Pour l’artisan-développeur d’applications web, sécuriser un accès est chose banale. De nos jours, les outils sont accessibles, au même titre que dans un magasin de bricolage. Mais comme tous travaux, la qualité a un prix et la sécurité a sa garantie. Dans le cas d’amelipro, autant dire que l’artisan a fait preuve de négligence et qu’il n’est pas sûr qu’il ait une garantie décennale. Une enquête est en cours et cela va certainement donner lieu à des tas de discussion pour savoir qui est responsable. Dans la chaine des concepteurs d’amelipro, on peut s’attendre à une cascade de « c’est pas moi ». Ou pire, « je ne savais pas » ou « je ne suis pas expert en sécurité » et « c’est le boulot d’un autre». Les professionnels du développement numérique n’ont pas l’équivalent d’une Chambre des Métiers pour les artisans et qui permet de contrôler les formations et de garantir la maitrise d’œuvre.
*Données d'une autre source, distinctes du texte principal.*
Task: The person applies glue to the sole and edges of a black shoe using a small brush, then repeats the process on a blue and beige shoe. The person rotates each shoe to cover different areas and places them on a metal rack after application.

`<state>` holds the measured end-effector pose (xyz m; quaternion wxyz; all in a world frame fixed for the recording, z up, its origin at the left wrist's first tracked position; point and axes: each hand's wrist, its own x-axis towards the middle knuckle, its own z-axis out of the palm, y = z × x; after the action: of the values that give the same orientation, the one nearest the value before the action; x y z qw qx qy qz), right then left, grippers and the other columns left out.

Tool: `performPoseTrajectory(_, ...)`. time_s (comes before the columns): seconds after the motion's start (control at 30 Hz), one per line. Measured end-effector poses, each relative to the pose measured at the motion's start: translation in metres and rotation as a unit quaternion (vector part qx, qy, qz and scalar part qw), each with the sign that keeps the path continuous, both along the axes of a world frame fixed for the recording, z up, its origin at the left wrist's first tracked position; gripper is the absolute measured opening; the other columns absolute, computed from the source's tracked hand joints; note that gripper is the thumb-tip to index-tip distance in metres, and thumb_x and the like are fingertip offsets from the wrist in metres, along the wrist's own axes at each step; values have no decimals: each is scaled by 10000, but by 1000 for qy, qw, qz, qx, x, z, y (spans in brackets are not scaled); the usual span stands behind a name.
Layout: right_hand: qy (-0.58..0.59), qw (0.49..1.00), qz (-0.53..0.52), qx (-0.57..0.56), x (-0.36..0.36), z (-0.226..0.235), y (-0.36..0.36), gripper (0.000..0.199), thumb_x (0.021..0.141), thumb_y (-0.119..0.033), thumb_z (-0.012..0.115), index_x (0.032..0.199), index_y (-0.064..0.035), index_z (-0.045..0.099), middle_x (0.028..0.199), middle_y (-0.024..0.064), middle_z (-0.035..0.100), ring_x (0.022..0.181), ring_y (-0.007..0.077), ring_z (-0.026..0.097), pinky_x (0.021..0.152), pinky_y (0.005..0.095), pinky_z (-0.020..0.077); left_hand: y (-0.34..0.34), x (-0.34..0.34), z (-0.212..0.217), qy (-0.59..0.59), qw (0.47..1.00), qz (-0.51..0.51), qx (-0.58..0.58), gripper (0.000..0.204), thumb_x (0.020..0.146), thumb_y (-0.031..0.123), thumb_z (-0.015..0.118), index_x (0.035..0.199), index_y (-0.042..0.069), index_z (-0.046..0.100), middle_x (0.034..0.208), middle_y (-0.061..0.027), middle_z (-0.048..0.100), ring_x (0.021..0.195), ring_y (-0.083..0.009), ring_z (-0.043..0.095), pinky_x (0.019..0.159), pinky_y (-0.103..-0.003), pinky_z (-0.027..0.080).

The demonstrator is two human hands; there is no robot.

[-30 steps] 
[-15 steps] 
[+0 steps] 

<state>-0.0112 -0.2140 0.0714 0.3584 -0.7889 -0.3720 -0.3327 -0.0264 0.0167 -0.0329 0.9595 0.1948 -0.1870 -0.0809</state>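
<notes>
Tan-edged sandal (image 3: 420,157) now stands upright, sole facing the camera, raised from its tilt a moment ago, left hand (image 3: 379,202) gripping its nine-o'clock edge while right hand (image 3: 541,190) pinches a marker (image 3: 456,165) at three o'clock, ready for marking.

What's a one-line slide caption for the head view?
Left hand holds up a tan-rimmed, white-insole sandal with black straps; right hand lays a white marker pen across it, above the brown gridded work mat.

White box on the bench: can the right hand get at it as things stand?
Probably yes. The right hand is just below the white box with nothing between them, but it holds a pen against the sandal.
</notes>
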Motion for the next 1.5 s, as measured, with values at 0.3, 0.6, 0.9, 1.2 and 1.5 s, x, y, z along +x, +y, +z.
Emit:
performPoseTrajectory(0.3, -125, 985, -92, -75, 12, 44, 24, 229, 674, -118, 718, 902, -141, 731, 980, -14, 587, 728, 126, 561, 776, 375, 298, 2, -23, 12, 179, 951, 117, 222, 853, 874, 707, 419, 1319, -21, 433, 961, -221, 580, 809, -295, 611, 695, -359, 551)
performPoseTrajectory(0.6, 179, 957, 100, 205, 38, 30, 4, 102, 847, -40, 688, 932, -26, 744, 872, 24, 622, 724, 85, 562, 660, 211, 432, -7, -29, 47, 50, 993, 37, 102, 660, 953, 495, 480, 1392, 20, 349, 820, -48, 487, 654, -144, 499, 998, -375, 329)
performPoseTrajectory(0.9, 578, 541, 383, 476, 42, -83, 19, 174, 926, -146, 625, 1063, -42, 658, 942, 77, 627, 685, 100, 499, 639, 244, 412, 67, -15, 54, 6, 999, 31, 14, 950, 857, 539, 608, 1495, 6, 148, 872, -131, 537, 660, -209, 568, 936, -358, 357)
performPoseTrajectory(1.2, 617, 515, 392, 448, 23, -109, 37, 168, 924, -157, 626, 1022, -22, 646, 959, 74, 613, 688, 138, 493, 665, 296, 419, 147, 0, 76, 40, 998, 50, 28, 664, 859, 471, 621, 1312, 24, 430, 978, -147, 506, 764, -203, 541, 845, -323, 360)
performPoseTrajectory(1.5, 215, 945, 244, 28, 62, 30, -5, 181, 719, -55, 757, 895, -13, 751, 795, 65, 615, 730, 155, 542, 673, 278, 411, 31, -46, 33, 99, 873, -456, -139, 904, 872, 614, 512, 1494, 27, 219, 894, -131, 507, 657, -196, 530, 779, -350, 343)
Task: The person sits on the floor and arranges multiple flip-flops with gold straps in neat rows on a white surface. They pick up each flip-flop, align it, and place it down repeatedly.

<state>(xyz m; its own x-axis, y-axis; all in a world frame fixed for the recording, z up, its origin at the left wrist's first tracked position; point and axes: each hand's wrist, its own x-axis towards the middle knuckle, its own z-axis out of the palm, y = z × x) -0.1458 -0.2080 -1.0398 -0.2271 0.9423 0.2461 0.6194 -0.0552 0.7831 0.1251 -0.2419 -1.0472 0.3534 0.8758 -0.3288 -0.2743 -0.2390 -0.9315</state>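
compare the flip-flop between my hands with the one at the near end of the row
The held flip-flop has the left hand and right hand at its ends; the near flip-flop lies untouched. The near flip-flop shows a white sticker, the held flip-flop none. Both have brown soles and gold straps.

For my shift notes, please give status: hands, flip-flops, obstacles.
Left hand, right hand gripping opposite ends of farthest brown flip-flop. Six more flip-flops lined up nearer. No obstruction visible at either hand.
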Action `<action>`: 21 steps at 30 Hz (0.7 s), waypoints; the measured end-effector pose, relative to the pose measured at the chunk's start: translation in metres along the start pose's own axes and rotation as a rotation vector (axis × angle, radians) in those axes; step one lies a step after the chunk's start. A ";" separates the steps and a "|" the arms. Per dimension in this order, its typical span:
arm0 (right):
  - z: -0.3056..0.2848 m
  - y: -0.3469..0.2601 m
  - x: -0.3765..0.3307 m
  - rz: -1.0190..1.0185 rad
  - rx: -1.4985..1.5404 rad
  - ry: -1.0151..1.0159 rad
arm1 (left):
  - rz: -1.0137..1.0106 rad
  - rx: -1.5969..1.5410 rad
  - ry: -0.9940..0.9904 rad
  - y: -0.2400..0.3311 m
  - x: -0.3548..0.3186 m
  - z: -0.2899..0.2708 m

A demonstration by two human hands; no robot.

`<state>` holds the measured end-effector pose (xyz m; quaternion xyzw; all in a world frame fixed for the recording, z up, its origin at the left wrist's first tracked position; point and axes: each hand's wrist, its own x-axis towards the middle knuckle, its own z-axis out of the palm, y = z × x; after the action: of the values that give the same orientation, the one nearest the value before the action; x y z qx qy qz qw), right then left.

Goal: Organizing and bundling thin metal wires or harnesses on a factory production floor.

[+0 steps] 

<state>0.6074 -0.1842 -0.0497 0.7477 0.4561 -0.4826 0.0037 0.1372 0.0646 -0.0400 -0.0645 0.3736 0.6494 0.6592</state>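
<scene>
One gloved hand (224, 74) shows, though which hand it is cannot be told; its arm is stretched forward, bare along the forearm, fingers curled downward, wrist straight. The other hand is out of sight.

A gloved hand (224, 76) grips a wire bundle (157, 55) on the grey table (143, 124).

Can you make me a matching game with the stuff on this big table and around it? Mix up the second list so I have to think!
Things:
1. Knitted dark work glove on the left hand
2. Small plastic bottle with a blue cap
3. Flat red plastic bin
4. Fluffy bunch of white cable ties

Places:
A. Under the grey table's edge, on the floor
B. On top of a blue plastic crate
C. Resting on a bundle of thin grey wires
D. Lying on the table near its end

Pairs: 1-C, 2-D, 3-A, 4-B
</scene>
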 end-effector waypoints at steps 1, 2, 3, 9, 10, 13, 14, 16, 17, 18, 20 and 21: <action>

Mais qui va payer pour les dommages subies par les 510 000 personnes ? L’assurance-maladie va devoir payer pour toutes les procédures engagées auprès des usagers et auprès des organisations ayant participés au développement d’amelipro. En comptant aussi le coût des réparations. In fine, la négligence d’un artisan-développeur déclenche une cascade de responsabilités qui dépasse de très loin sa personne et qu’il n’assumera surement pas. Contrairement à un artisan professionnel.